*Your instructions*. Look at each line of the listing. Copy those that hold the string "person".

*Record excerpts*.

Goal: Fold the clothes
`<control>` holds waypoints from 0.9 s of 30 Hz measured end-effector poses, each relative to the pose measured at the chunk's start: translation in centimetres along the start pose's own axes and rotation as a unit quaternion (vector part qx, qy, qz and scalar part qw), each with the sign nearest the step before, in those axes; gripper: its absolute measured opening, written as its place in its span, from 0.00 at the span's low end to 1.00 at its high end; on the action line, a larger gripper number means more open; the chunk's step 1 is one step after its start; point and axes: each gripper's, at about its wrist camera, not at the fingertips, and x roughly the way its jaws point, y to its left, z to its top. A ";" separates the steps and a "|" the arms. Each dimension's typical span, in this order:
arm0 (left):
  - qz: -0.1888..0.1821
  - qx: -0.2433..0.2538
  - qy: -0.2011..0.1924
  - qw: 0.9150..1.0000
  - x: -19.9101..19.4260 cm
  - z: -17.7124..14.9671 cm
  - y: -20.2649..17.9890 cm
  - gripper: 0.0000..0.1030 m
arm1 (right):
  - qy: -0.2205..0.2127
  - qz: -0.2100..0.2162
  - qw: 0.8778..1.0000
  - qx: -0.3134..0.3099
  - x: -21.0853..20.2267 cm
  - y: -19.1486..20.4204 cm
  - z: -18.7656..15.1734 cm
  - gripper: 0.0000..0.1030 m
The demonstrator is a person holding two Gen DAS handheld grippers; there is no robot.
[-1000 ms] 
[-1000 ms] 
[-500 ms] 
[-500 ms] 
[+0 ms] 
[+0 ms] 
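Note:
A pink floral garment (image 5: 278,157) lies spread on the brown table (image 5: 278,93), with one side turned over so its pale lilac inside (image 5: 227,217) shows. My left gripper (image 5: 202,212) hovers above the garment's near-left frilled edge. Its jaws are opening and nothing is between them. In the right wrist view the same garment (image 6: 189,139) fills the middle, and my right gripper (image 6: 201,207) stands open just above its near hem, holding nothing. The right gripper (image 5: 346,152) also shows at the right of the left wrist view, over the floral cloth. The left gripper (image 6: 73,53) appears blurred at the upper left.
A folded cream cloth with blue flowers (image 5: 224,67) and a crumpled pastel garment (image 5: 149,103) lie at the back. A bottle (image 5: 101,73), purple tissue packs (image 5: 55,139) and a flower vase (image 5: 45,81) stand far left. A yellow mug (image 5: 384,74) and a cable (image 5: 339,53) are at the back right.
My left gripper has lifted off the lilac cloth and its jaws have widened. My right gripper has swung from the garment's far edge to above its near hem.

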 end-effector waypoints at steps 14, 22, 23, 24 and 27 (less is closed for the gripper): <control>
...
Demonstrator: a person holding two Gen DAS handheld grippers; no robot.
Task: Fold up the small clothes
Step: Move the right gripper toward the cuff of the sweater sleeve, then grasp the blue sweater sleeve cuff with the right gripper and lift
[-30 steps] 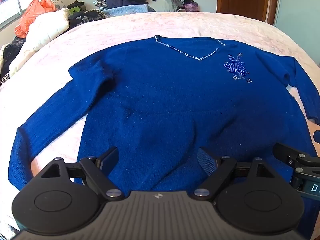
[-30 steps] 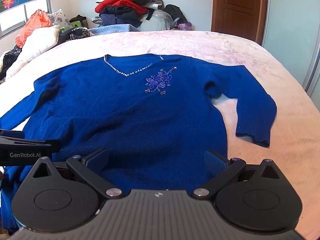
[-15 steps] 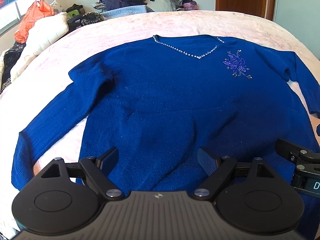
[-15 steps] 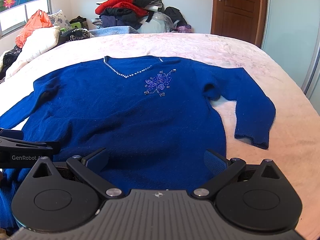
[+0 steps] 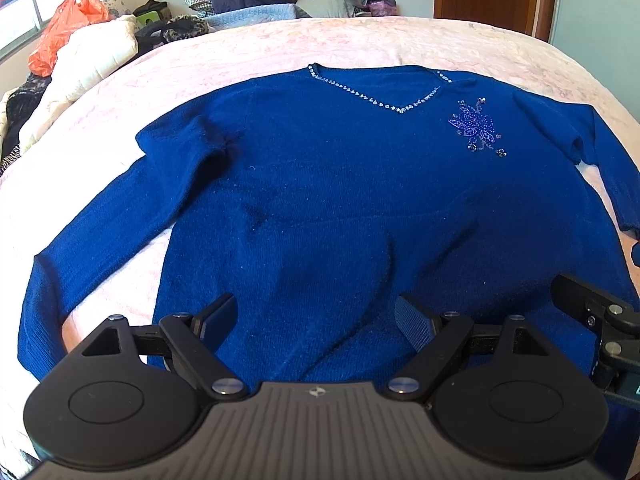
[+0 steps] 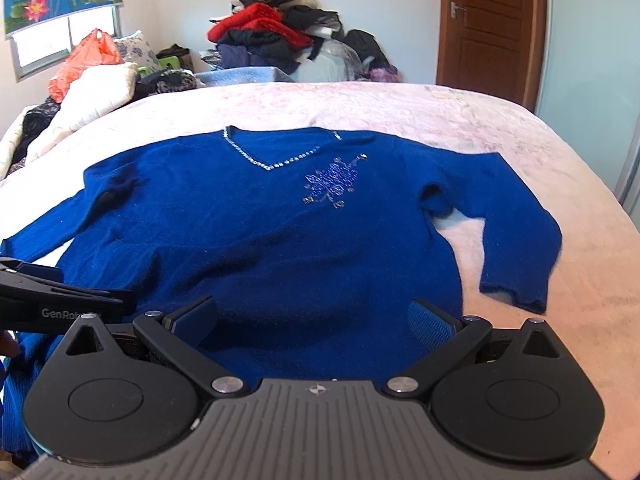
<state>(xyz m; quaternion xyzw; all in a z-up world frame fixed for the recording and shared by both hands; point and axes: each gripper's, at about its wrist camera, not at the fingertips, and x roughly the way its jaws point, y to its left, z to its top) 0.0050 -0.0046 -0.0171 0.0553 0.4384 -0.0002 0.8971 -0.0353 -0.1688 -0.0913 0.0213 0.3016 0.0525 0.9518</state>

*Response to the exercise*.
The demonstrator is a person holding two Gen DAS handheld grippers; there is no robot.
Demonstrator: a person holding two Gen DAS handheld grippers; no robot.

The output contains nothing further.